Conservatives love war, empire, and the military-industrial complex. They abhor peace, the sole and rightful property of liberals. Right? Wrong.
According to Bill Kauffman, true conservatives have always resisted the imperial and military impulse: it drains the treasury, curtails domestic liberties, breaks down families, and vulgarizes culture. From the Federalists who opposed the War of 1812, to the striving of Robert Taft (known as “Mr.
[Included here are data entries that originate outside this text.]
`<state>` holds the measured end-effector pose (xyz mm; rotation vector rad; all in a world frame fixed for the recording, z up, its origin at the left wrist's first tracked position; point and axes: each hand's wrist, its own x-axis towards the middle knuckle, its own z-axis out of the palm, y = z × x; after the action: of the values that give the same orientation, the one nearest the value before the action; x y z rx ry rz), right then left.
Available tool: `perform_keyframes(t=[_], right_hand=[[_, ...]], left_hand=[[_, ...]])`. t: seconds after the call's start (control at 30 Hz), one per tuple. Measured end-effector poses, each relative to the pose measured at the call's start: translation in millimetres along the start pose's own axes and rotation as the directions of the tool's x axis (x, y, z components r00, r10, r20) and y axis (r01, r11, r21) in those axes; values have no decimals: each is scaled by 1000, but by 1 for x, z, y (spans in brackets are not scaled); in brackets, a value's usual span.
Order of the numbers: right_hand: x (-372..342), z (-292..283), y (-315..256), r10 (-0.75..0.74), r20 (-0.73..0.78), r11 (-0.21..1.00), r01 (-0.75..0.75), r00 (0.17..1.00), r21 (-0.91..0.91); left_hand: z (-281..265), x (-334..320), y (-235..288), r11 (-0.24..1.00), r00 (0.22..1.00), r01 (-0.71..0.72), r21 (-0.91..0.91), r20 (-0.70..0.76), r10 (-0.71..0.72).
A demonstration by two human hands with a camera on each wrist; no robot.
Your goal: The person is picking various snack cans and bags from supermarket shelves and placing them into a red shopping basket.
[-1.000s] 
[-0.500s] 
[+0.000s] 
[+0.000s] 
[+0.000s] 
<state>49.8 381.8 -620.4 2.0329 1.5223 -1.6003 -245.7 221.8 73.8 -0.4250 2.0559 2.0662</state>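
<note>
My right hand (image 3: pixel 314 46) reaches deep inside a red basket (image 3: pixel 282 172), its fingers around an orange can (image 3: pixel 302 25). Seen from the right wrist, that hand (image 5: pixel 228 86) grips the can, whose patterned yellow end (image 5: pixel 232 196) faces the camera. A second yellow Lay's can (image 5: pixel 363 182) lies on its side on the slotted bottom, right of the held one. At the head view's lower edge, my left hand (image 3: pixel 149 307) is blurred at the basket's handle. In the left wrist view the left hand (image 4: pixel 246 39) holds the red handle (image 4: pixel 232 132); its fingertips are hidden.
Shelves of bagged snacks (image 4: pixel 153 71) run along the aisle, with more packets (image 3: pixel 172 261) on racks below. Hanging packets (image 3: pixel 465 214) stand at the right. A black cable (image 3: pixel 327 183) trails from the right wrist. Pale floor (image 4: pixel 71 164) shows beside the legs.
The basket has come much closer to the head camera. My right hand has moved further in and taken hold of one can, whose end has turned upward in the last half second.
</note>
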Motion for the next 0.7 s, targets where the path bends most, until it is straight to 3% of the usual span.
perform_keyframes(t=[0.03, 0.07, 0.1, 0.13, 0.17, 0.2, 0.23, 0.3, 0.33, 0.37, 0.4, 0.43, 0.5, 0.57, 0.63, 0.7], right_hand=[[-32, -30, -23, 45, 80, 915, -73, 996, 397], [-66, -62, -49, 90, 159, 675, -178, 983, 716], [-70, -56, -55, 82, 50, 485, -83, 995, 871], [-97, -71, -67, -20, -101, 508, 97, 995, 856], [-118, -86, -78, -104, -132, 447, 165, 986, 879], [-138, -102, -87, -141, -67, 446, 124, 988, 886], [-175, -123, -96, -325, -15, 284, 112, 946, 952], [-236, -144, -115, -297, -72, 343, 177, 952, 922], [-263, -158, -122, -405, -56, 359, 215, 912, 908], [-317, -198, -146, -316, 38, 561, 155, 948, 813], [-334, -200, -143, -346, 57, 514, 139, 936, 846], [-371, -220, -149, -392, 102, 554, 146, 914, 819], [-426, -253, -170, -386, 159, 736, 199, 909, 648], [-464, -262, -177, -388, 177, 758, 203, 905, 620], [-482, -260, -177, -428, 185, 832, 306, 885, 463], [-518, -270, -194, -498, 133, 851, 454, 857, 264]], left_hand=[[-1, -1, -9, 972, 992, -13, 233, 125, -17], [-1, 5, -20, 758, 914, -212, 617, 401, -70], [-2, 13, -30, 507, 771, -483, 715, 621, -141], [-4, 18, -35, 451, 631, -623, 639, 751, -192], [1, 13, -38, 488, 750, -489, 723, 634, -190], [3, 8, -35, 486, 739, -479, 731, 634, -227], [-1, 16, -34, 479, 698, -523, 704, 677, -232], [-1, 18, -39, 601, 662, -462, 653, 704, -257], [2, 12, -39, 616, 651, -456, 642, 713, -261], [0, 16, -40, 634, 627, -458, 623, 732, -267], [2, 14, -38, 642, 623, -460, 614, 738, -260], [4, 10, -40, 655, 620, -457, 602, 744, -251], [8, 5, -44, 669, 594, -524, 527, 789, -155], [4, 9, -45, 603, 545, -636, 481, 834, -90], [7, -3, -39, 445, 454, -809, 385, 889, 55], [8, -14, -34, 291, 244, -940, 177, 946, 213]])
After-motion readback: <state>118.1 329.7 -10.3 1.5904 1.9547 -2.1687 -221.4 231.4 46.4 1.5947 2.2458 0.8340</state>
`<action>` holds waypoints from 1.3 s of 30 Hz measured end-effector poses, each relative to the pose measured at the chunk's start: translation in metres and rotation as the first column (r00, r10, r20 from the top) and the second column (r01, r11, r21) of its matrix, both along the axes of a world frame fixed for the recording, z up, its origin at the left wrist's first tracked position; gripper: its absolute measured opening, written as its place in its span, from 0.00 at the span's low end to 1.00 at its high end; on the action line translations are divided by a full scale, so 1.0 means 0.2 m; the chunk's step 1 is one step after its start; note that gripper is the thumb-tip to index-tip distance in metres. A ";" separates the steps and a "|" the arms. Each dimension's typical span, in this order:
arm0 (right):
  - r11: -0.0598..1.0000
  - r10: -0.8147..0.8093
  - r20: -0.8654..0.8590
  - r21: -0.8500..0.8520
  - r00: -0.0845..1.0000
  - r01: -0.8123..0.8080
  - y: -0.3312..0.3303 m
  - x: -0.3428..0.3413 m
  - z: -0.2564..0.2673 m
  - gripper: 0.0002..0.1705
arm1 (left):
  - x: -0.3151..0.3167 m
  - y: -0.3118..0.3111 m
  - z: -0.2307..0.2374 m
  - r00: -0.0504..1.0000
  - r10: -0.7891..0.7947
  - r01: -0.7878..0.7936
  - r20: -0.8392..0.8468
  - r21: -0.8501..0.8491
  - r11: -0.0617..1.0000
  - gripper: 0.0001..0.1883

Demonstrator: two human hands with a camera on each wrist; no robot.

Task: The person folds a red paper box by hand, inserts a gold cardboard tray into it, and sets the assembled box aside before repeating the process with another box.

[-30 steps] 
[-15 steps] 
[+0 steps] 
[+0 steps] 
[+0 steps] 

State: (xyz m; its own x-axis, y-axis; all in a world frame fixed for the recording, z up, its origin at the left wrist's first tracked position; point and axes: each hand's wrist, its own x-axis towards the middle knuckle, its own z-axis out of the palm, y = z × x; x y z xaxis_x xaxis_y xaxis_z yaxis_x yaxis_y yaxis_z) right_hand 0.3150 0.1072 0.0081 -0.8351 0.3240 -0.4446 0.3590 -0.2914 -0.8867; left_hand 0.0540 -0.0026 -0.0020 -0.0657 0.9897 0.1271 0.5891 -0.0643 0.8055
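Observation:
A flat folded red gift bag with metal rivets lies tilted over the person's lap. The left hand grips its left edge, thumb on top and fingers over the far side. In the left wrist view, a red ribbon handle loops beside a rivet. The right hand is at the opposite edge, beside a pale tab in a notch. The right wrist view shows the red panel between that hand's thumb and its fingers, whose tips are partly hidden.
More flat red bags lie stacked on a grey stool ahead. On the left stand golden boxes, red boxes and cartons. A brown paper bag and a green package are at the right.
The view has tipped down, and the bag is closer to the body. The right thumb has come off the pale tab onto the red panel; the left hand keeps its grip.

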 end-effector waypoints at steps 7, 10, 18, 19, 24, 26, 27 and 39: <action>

Republican”) to keep the United States out of Korea, to the latter-day libertarian critics of the Iraq war, there has historically been nothing unusual about anti-war activists on the political right.
And while these critics of U.S. military crusades have been vilified by the party of George W. Bush, their conservative vision of a peaceful, decentralized, and noninterventionist America gives us a glimpse of the country we could have had—and might yet attain.
Passionate and witty, Ain’t My America is an eye-opening exploration of the forgotten history of right-wing peace movements—and a clarion call to anti-war conservatives of today.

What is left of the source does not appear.